**Your assignment:** Take the lines below from the one with "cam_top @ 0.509" through the one with "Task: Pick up" and print only them, exactly. Don't print the pictures.

**Data extracts:**

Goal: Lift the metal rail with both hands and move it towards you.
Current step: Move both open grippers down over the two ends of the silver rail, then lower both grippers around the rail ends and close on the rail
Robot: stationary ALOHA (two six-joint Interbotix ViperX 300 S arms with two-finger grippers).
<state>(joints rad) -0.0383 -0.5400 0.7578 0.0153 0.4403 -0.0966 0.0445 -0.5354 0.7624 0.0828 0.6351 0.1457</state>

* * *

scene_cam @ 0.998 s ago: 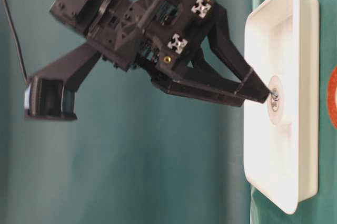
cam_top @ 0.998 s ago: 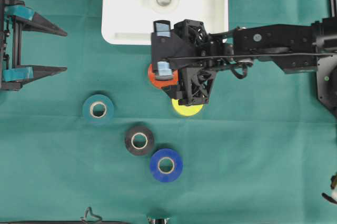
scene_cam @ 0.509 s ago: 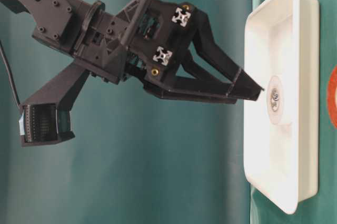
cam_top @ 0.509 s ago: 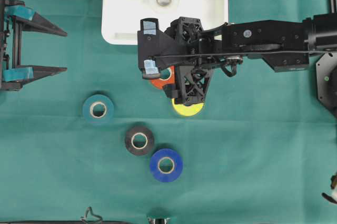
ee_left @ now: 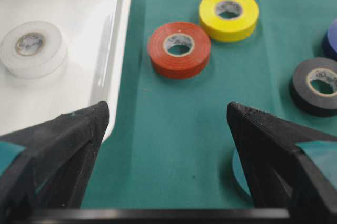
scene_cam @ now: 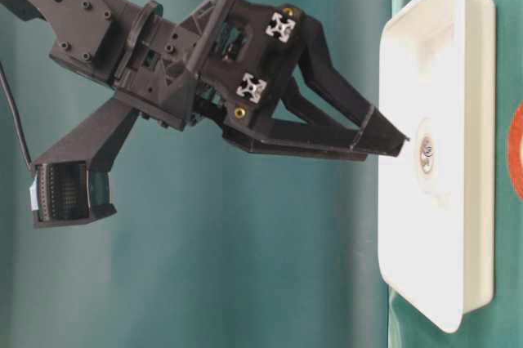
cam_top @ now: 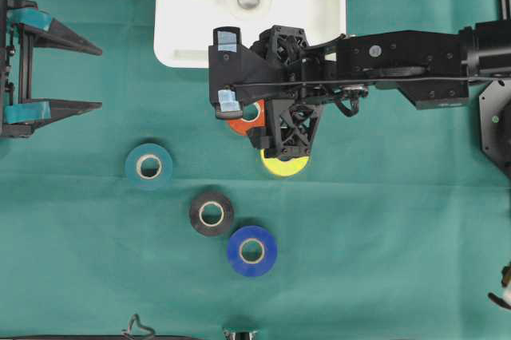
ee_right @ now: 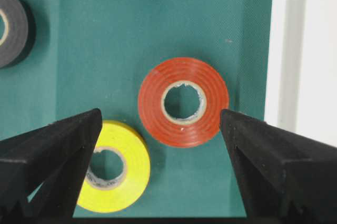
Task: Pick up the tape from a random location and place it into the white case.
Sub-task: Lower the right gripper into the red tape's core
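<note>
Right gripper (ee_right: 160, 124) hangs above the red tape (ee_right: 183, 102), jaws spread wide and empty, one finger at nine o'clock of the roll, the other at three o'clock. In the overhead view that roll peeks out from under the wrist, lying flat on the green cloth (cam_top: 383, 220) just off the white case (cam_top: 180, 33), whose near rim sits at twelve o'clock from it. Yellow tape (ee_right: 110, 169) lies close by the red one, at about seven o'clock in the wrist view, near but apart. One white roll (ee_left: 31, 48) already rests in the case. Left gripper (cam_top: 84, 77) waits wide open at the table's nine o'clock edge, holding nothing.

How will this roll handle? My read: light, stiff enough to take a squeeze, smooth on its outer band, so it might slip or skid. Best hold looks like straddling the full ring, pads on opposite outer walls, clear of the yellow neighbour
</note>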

**Task result:**
cam_top @ 0.509 s ago: 
ee_left @ now: 
scene_cam @ now: 
cam_top @ now: 
ee_right @ now: 
Task: Pick up the tape from a random location and place it into the white case.

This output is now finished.